Cities with tech-driven submarkets like L.A. are experiencing a shortage of skilled employees in the technology sector. New jobs will be created at a markedly slower pace than in the recent past due to the struggle to find workers, according a Cushman & Wakefield report that cites Oxford Economics and Moody’s Analytics. From 2014 to 2016, Los Angeles ranked 16th in the world for job growth, with 939,000 office jobs created during that time. The firms estimate that L.A. will fall to the 20th spot with 68,800 new office jobs to be created from 2017 to 2019.

Soylent, the maker of a liquid meal replacement, may soon staff up in Los Angeles. With a $50 million investment in Soylent by Google’s venture capital division — bringing Soylent’s total fundraising to nearly $75 million — more jobs are on the horizon to support the company’s marketing and distribution efforts.

In the second quarter of 2017, Soylent expanded its footprint by leasing 290,000 square feet of office space in At Mateo, an $80 million retail and office complex under construction at 555 Mateo Street, in the Arts District. According to industry insiders, the lease may replace the company’s current and smaller location. The lease was slightly under $4 a square foot per month for the space, which is expected to be complete by the end of this year.
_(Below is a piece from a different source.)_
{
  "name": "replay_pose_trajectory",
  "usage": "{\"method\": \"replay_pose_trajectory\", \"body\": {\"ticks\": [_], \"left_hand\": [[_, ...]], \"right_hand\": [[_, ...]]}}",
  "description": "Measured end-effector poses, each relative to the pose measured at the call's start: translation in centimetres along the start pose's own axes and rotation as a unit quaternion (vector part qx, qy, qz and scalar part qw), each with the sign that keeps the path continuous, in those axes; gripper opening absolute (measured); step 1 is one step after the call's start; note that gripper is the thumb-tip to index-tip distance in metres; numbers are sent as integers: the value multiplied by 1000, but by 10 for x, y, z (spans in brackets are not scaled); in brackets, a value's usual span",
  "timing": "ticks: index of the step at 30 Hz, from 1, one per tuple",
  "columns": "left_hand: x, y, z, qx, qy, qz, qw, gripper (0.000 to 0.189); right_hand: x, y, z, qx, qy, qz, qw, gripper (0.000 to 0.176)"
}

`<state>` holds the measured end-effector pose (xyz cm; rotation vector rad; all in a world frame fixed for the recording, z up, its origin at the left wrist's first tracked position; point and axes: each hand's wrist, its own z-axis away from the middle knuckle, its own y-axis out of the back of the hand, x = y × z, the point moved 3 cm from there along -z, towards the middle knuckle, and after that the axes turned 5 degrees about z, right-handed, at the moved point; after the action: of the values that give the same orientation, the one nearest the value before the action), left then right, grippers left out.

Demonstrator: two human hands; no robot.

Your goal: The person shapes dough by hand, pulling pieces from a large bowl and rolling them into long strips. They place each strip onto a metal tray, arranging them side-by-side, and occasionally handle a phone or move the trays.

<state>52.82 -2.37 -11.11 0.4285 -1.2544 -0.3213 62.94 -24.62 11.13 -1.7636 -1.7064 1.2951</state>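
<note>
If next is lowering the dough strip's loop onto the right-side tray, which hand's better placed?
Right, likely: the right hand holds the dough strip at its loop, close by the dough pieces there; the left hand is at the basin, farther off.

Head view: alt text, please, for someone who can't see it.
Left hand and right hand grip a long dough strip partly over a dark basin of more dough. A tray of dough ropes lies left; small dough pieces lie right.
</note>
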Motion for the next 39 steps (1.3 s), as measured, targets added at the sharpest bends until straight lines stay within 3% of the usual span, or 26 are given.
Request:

Previously occupied by warehouses, the At Mateo site is being developed by L.A.-based Blatteis & Schnur and ASB Real Estate Investments. The companies jointly paid $32.5 million for the property, according to previous reporting by The Real Deal.

In addition to the Soylent-occupied space, At Mateo has another 70,000 square feet of open, creative office space with 15-foot exposed wood ceilings and floor-to-ceiling windows for lease, said a broker familiar with the property. 

At Mateo’s opening precedes one of L.A.’s most buzzed-about office projects nearby: the $2 billion, 2.8-million-square-foot mixed-use development dubbed 6AM, which includes a series of mid-rise towers at Sixth and Alameda streets in the Arts District.

Designed by Switzerland-based architecture firm Herzog & de Meuron and developed by Irvine-based SunCal, the buildings will feature 1,305 apartments, 431 condominiums, 412 hotel rooms and 253,514 square feet of offices that will face Alameda Street.

The 14.6-acre property also includes 23,000 square feet of gallery space, 128,000 square feet of retail and restaurants and an as-yet unnamed private or public/private hybrid school, as well as a boutique hotel, according to information released by SunCal.

The property is currently occupied by industrial warehouses that will be razed, and a necessary zoning change is pending with the City of Los Angeles; the three-phase project is slated to begin in 2018 for full completion in 2035.

Another notable mixed-use development that includes office space is 631 Vermont, next to the future Korean American National Museum, which will be built on a city-owned parking lot at the corner of Sixth Street and Vermont Avenue in 2018.

The development will demolish a chain restaurant in favor of a 33-story building with 50,000 square feet of office space, along with 200 hotel rooms, 250 condos and 28,500 square feet devoted to retail and restaurants, according to information provided by developer Jia Long USA. Los Angeles-based architect firm Archeron Group is designing the project, which is slated to begin in late 2017 and conclude by 2020.